Будто припоминая новые подробности, Николай Константинович начал рассказывать о некоторых “свежих” деталях, о войсках, настроениях, снабжении и прочих интересующих немцев вещах. Он принес абверовцам продовольственные аттестаты с отметками о полученных продуктах, о столовых, в которых питался. В них были проставлены и номера полевой почты частей, где он якобы становился на котловое довольствие. Словом, предусмотрительные чекисты сделали все так, как это полагается опытному агенту. Рассматривая аттестат, Шиммель поинтересовался:
— Это нашей работы аттестат или подлинный, русский?

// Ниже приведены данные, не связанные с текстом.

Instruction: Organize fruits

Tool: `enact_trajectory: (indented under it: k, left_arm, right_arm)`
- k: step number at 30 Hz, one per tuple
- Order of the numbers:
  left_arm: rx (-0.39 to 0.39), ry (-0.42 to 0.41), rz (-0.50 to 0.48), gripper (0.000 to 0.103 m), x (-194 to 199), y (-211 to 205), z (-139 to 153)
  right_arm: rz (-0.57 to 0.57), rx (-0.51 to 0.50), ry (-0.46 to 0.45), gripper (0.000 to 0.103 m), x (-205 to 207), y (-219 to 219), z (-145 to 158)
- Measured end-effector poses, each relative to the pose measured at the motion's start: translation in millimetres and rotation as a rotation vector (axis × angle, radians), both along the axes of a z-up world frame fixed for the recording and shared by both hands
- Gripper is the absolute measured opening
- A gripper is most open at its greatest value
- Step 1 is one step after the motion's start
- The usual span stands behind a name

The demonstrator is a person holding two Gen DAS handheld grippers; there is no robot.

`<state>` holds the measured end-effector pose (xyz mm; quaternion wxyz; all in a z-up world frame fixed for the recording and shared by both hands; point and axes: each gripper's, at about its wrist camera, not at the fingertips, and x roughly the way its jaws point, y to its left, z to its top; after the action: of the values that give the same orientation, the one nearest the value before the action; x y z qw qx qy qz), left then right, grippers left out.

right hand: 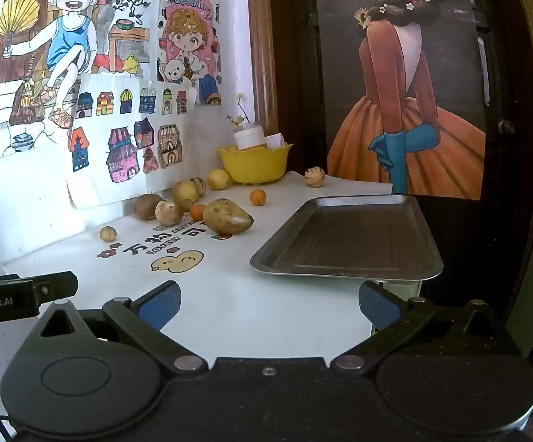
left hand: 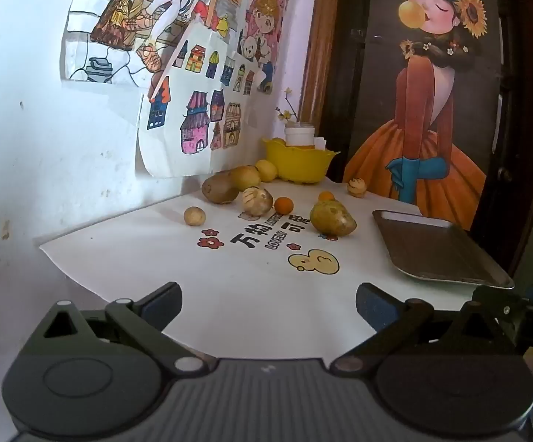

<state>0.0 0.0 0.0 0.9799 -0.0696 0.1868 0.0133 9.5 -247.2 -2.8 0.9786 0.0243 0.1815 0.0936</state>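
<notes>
Fruits lie scattered over the far left part of a white table, all of them loose on its top. Nearest is a big yellow-green mango, resting at the edge of the printed lettering and duck cartoon. Just left of it sit a small orange fruit, a pale striped round fruit and a brown kiwi, bunched close together. A small tan ball-shaped fruit lies apart, further left. Behind the bunch, toward the wall, are more yellowish fruits, with a lemon just beside a yellow bowl that holds a white jar. A second small orange sits alone between the mango and the bowl, and another striped fruit rests at the far edge, right of the bowl.

On the right side a metal tray lies flat, with nothing in it, well apart from the fruit.

Both tools hover at the near edge, angled slightly downward. The left gripper has its jaws spread wide with only tabletop between them; the right gripper is likewise released, grasping nothing. Colourful drawings cover the wall behind.
</notes>
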Motion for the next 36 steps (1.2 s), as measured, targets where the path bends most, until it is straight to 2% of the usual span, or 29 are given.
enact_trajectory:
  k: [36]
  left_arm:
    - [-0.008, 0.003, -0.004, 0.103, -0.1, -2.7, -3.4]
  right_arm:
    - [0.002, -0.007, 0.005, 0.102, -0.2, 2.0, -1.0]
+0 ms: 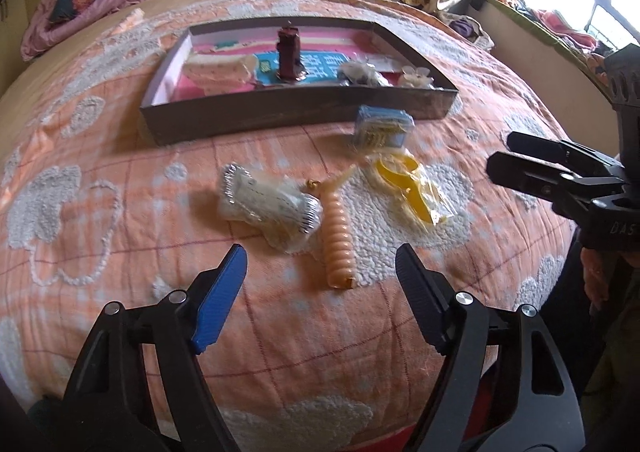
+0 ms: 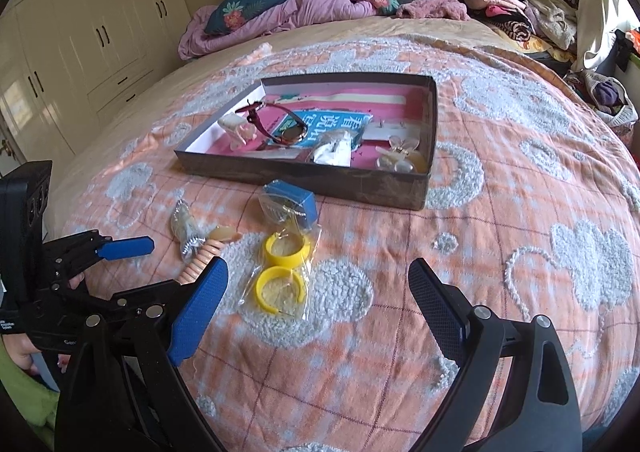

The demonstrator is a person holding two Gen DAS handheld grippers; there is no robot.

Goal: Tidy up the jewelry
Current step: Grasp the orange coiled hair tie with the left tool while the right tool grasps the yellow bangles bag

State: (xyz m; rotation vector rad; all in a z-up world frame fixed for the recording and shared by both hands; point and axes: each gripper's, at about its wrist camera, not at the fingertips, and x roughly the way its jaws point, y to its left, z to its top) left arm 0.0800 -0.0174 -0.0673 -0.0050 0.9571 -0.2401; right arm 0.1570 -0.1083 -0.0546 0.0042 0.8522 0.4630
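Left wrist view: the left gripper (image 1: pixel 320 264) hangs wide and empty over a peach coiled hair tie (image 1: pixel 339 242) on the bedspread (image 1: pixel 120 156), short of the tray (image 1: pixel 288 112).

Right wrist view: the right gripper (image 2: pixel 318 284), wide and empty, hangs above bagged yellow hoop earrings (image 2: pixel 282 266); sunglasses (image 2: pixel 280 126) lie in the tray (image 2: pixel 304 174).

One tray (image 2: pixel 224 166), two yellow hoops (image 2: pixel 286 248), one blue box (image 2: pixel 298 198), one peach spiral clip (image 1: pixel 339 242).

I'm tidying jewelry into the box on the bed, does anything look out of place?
Yes. Four pieces lie loose on the blanket in front of the box instead of inside it: yellow hoops in a clear bag, a blue card packet, a peach ribbed hair clip, and a silvery bagged item.
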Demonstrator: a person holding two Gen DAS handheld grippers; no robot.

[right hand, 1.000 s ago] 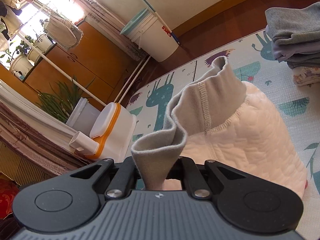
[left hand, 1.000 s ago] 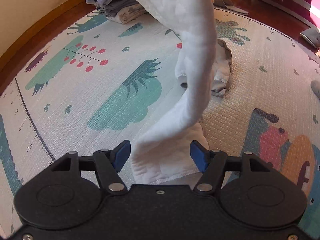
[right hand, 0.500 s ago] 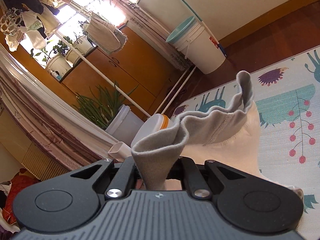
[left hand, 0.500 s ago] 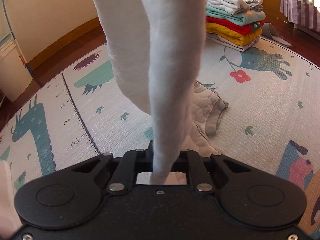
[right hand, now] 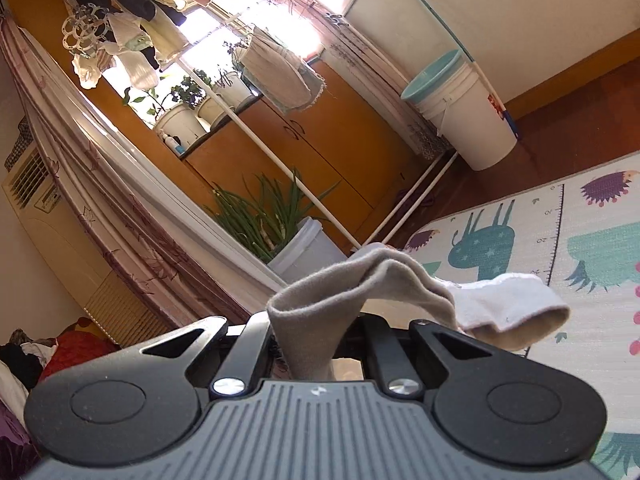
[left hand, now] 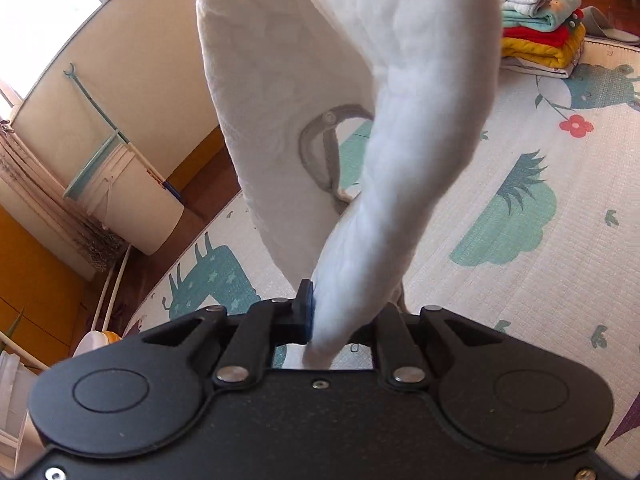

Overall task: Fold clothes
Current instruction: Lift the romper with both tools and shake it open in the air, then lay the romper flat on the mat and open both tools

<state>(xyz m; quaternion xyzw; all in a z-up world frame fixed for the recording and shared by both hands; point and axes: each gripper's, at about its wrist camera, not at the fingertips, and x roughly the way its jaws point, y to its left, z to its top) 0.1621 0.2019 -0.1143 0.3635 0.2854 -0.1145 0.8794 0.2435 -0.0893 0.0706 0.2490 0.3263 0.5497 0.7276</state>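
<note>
Holding the white quilted garment [left hand: 400, 92] aloft above the play mat [left hand: 540, 240]: left gripper [left hand: 320, 328] clenched on a white end, right gripper [right hand: 308, 344] clenched on its grey cuff [right hand: 360, 284]. Recommend spreading both grips apart and lowering evenly, flat, before creasing

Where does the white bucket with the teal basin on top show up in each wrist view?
Left wrist: white bucket at the left edge, mid-height, against the wall beyond the play mat.
Right wrist: bucket upper right, on the wood floor by the wall.
Shared landmark: the teal pole leaning on the wall above it, also in the right view.
</note>
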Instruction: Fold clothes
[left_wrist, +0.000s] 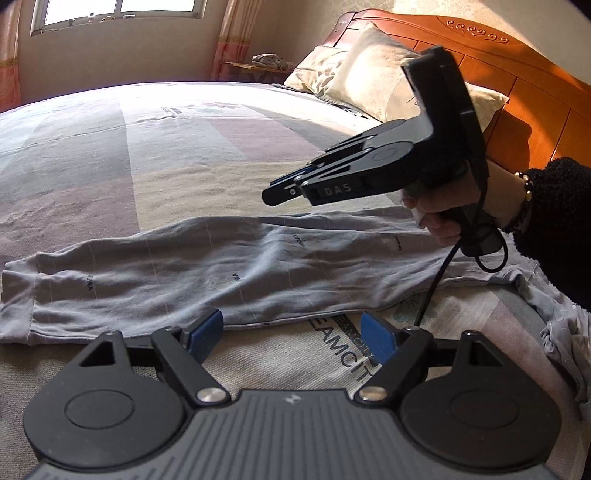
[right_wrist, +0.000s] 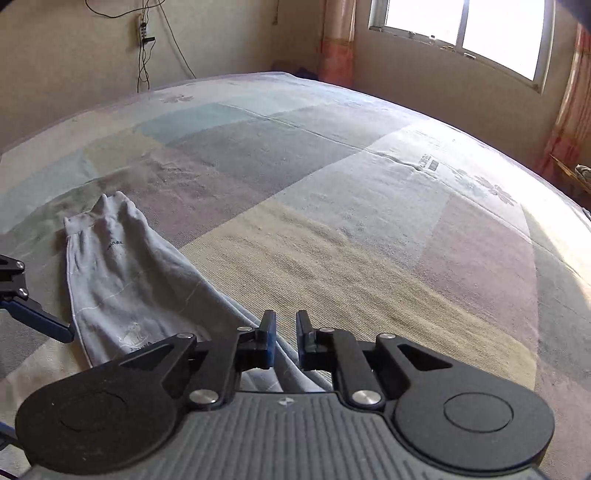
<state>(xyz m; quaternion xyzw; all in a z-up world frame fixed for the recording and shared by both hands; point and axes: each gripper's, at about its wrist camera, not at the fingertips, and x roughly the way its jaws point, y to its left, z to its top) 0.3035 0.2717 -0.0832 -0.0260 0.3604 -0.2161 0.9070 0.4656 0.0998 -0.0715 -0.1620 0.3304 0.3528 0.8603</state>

— Подлинный, — ответил Никулин. — Получил при отъезде.
— Очень хорошо. Чем он отличается от тех аттестатов, которые даем мы?
Николай Константинович ждал этого вопроса. Он знал, что немецкую разведку интересуют подлинные советские документы и то, как заполняют их. Знали об этом и в нашей контрразведке. Поэтому ему и разрешили сообщить немцам об их ошибке, допущенной при изготовлении продовольственного аттестата офицера Красной Армии. Сведения, которые он сообщал, не составляли большой тайны, зато укрепляли авторитет Никулина в глазах немцев. И Никулин старался получше использовать свой козырь:
— Видите ли, господин подполковник, наши сотрудники допускают серьезные ошибки при заполнении продовольственных аттестатов и командировочных предписаний. Документы, которые были вручены мне перед отправкой в советский тыл, заполнялись небрежно, и это могло стоить мне жизни. С такими документами там лучше и не появляться. Или наши специалисты не знают всей канцелярской техники русских, либо делают ошибки с умыслом. Надо проверить это.
Никулин говорил резко, с возмущением, тоном человека, жизнь которого подвергалась опасности из-за небрежности второстепенных сотрудников абвера. Шиммель и Фиш поторопились его успокоить.